When you reach the line containing "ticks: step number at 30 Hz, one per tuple", begin reproducing the material exactly, stop after the line containing "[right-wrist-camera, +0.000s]", and leave out any pictures along the way.

------ DATA SECTION

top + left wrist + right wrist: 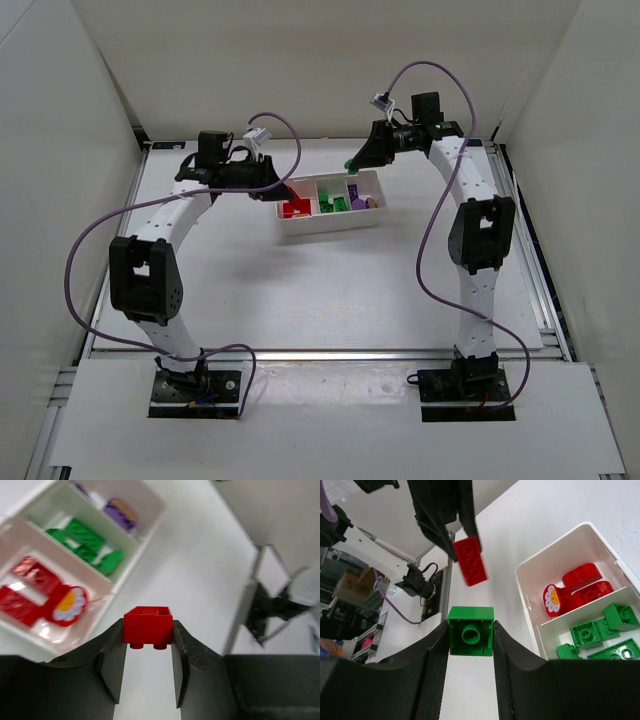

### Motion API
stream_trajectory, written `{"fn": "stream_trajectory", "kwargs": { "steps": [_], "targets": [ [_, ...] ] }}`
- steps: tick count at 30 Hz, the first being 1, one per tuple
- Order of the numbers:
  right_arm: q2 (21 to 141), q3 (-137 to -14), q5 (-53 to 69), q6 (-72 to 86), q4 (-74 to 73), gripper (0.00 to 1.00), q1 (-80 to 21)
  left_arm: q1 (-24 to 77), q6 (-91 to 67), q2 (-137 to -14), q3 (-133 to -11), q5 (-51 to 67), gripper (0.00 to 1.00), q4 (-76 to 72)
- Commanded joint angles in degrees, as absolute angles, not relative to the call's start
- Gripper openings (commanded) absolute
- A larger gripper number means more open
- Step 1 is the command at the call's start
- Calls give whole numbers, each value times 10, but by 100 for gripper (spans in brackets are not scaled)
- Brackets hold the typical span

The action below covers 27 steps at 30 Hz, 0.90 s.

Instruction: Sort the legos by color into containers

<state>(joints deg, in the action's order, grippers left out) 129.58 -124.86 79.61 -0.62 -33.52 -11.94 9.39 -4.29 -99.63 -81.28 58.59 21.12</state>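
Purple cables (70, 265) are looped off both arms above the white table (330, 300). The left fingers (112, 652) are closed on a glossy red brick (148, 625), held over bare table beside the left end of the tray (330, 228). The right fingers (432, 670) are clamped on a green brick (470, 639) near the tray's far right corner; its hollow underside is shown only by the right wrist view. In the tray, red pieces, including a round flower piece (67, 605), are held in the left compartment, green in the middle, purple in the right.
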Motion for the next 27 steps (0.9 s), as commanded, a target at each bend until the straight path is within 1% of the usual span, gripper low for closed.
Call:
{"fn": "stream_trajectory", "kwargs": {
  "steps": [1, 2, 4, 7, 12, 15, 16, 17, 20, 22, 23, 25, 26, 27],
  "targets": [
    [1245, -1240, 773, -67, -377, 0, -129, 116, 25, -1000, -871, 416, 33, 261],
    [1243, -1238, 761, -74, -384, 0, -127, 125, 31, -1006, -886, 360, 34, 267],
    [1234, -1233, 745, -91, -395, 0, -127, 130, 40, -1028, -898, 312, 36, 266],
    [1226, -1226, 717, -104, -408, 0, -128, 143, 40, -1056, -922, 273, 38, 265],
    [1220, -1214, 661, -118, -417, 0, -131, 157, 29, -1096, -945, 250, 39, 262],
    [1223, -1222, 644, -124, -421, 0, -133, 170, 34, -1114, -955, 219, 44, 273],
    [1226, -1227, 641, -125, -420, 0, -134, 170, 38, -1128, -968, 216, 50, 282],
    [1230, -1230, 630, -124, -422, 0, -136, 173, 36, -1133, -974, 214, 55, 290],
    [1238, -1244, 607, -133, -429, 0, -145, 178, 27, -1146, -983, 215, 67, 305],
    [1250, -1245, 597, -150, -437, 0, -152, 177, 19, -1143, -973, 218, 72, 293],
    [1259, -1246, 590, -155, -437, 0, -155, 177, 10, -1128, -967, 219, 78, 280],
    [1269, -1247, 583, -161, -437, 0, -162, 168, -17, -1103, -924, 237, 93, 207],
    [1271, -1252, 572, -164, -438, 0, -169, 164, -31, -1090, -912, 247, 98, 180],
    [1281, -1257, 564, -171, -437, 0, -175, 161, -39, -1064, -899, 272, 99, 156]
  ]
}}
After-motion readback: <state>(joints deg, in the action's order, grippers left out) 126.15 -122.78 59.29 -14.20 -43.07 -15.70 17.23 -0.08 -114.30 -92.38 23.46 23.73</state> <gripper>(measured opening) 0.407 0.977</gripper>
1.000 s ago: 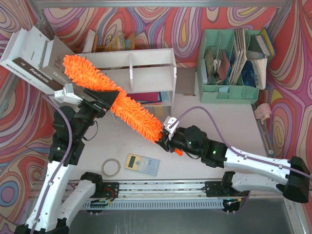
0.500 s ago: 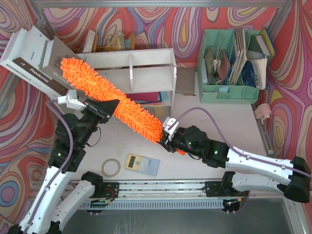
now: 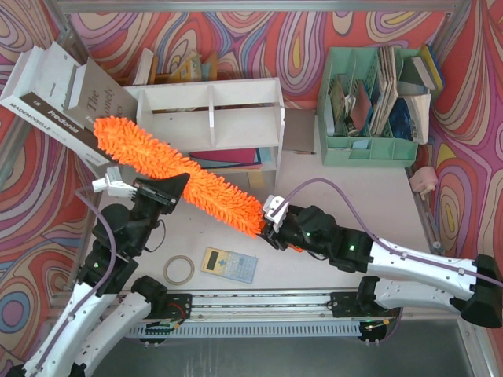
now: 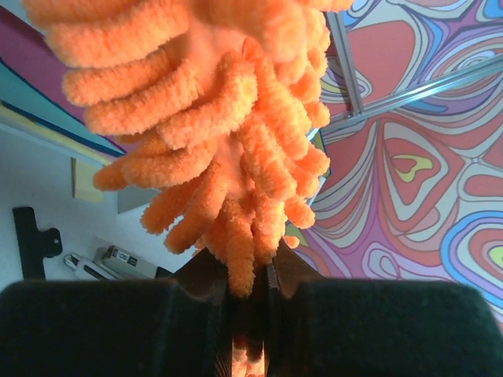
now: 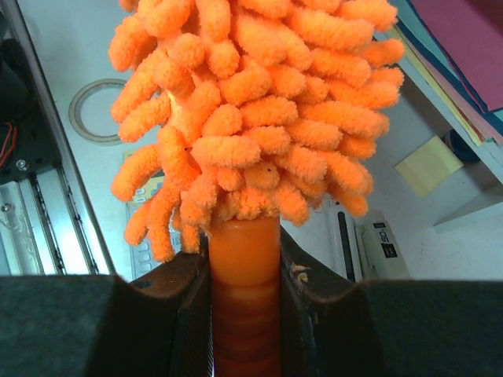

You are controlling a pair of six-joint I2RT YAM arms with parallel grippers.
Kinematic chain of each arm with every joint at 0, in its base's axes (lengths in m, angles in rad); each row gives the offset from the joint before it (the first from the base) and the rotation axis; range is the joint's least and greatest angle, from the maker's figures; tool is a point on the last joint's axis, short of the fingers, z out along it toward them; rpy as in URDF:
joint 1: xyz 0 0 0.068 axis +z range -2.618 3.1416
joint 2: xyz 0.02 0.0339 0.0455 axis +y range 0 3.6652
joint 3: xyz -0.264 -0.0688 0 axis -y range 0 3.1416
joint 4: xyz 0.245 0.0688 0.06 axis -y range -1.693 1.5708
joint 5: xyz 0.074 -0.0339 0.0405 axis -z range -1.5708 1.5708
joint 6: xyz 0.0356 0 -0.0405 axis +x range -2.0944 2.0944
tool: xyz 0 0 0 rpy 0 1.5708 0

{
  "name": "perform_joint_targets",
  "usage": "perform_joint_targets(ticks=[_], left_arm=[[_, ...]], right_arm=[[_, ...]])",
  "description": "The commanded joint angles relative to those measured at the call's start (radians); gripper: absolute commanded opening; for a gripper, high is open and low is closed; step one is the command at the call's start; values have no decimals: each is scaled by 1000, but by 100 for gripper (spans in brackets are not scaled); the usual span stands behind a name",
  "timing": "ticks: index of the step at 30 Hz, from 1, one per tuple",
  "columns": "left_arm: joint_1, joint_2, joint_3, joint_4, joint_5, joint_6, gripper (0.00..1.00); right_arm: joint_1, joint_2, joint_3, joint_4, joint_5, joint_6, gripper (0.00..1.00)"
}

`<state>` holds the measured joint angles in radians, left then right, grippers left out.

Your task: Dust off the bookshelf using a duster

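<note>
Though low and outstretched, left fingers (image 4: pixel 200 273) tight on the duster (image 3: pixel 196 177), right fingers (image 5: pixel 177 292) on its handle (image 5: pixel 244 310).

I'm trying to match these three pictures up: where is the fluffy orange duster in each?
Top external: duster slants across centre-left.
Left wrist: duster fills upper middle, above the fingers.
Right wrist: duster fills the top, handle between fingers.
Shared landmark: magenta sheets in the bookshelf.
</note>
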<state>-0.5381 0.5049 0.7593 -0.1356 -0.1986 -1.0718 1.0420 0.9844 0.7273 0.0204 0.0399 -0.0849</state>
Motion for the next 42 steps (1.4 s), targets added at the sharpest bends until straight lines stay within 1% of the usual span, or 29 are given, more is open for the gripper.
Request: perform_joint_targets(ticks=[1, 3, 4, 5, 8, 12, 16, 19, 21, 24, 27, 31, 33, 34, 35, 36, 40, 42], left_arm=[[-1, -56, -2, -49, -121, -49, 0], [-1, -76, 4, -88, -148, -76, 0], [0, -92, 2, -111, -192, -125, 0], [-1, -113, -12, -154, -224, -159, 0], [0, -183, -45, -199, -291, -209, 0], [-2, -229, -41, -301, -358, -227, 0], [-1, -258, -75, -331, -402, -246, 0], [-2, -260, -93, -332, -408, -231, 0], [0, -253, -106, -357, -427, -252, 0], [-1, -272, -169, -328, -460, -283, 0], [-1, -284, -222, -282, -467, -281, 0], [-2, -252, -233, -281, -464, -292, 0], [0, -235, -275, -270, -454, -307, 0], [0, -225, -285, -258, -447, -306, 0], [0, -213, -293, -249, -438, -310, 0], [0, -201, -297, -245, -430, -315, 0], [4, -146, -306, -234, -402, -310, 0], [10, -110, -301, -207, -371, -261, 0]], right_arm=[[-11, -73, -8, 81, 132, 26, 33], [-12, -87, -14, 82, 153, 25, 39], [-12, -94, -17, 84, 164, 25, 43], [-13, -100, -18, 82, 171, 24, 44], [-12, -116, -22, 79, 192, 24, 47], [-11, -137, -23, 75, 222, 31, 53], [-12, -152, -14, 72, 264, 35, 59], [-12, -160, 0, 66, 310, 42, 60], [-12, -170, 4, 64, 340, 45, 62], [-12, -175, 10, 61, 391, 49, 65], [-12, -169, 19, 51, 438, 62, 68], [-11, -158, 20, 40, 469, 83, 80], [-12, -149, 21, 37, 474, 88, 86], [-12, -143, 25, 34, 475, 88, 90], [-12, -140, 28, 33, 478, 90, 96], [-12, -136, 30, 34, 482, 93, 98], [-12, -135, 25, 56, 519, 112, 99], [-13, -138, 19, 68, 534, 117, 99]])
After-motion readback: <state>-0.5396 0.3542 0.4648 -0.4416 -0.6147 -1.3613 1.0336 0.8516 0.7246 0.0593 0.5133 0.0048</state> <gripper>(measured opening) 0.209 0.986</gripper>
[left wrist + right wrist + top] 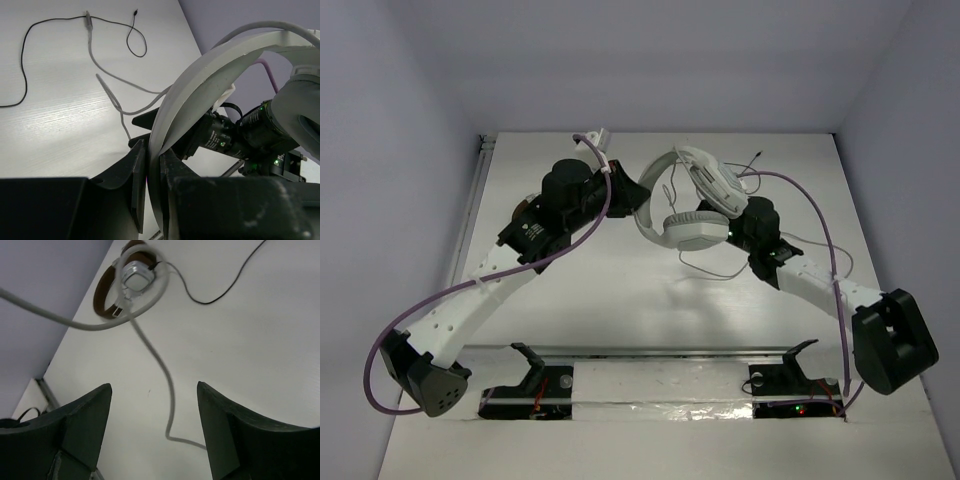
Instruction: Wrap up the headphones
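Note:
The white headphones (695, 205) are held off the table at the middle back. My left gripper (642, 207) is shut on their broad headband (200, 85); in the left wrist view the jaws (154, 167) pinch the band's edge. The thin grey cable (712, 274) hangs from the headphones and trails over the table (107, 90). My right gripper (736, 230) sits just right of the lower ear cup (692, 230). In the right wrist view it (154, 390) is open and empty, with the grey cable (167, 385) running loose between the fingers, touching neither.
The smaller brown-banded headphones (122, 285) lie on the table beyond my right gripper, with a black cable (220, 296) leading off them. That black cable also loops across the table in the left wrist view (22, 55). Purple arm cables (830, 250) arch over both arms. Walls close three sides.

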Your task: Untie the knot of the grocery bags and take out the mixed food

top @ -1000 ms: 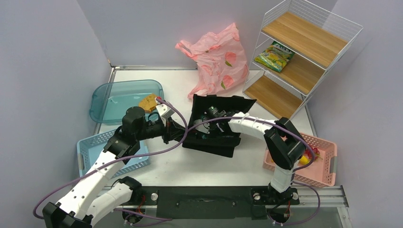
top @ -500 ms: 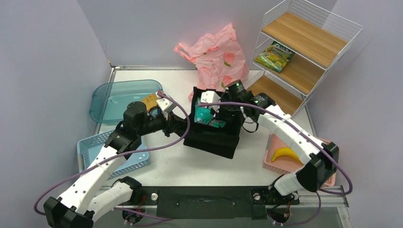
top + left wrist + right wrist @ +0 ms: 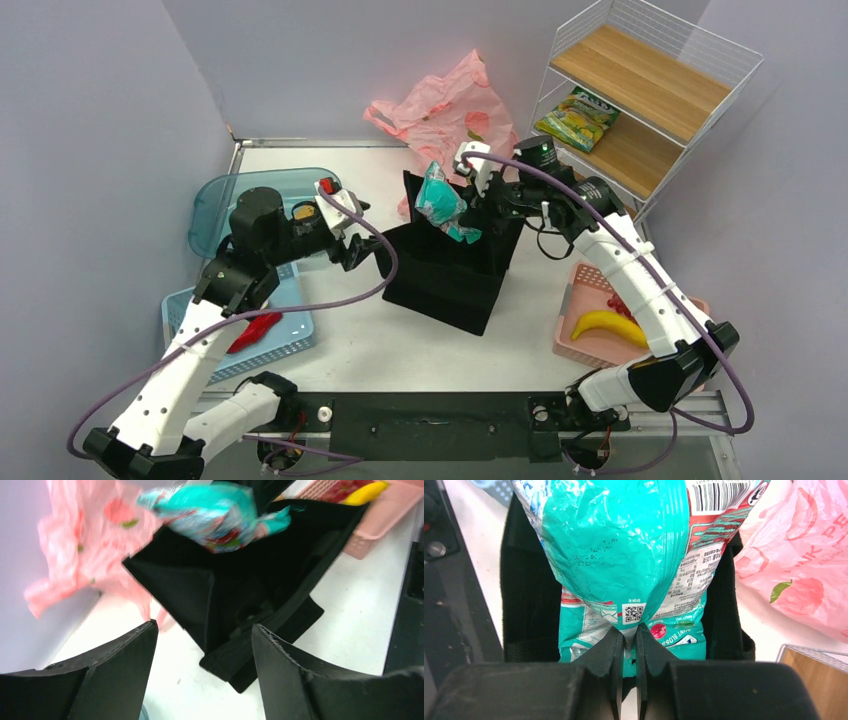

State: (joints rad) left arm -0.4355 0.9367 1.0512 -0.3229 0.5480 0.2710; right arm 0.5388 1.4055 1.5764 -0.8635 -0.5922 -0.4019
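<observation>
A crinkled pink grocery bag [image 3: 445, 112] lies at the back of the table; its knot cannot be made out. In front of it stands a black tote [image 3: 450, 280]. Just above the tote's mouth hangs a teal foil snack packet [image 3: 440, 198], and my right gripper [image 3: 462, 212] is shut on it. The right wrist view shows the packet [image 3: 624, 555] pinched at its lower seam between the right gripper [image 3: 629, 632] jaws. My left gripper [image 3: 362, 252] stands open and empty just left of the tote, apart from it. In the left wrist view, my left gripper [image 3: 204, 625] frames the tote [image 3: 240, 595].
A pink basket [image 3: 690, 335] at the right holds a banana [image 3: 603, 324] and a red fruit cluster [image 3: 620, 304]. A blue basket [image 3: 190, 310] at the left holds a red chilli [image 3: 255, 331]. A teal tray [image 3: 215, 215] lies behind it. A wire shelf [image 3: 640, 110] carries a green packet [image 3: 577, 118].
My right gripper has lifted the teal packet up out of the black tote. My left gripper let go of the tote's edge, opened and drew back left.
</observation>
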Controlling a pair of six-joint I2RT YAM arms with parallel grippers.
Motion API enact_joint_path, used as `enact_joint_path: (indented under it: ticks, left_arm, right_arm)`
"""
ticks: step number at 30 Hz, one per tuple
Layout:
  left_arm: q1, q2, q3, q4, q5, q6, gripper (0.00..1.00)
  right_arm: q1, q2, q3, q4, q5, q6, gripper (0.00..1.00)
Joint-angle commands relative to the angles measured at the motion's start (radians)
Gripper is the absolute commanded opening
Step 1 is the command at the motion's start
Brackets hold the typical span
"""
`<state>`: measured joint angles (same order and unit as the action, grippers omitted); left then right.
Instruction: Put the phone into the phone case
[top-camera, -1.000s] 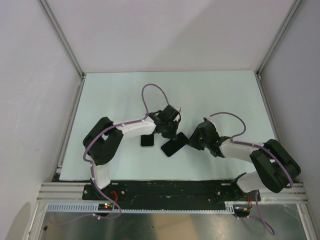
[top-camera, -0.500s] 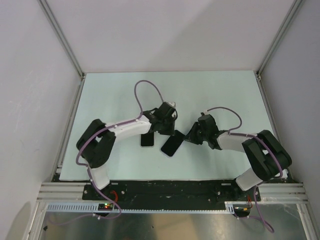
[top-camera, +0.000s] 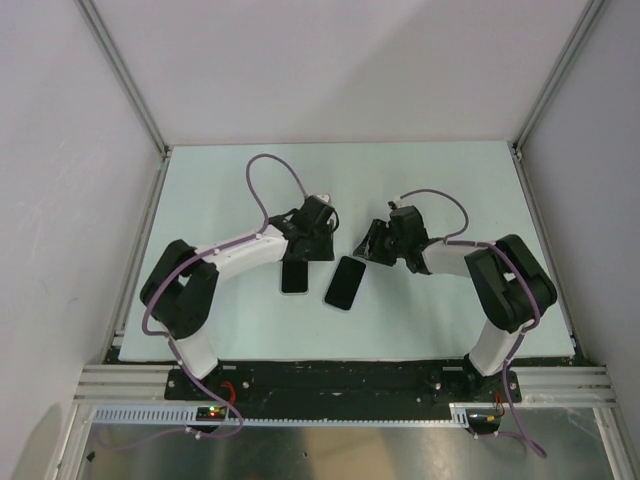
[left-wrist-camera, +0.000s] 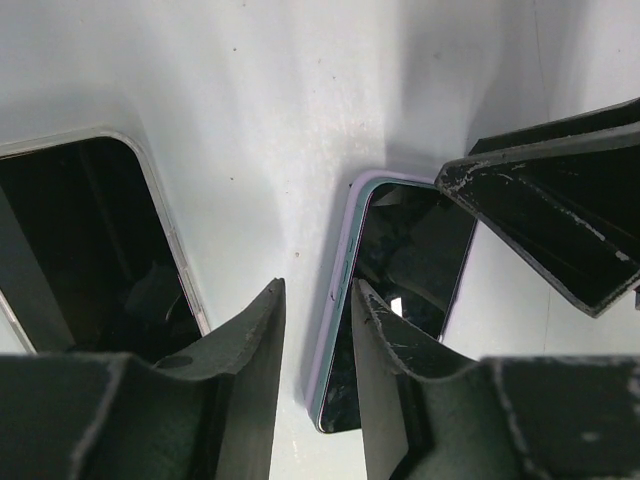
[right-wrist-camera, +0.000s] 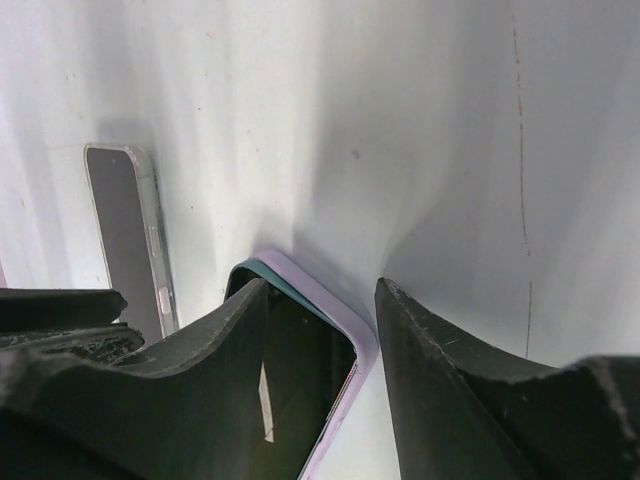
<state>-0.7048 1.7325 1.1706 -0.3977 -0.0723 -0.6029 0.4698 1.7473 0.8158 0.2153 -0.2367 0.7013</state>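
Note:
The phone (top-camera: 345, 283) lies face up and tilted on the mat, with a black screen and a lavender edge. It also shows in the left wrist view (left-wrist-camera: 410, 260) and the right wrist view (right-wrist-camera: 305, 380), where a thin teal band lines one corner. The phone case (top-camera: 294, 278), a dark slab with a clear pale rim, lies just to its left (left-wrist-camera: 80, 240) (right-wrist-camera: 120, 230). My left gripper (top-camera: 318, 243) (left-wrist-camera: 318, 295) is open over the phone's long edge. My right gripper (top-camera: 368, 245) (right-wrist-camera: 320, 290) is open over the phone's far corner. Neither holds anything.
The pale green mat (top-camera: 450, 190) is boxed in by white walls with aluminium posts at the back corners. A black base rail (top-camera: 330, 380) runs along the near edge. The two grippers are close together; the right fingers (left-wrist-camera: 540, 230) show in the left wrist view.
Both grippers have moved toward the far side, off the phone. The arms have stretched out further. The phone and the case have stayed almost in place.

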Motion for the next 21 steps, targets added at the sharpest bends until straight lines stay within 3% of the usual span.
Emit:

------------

*ANSWER FOR THIS EXERCISE:*
ticks: step number at 30 Hz, one per tuple
Layout:
  left_arm: q1, q2, q3, q4, q5, q6, gripper (0.00..1.00)
  right_arm: q1, q2, q3, q4, q5, q6, gripper (0.00..1.00)
Joint-angle commands relative to the angles measured at the motion's start (radians)
Gripper is the absolute commanded opening
Step 1 is the command at the motion's start
Brackets hold the typical span
"""
`<state>`: measured joint angles (same order and unit as the action, grippers omitted); left then right.
Instruction: Put the phone into the phone case
[top-camera, -1.000s] 
[top-camera, -0.500s] 
[top-camera, +0.000s] 
[left-wrist-camera, +0.000s] 
[right-wrist-camera, +0.000s] 

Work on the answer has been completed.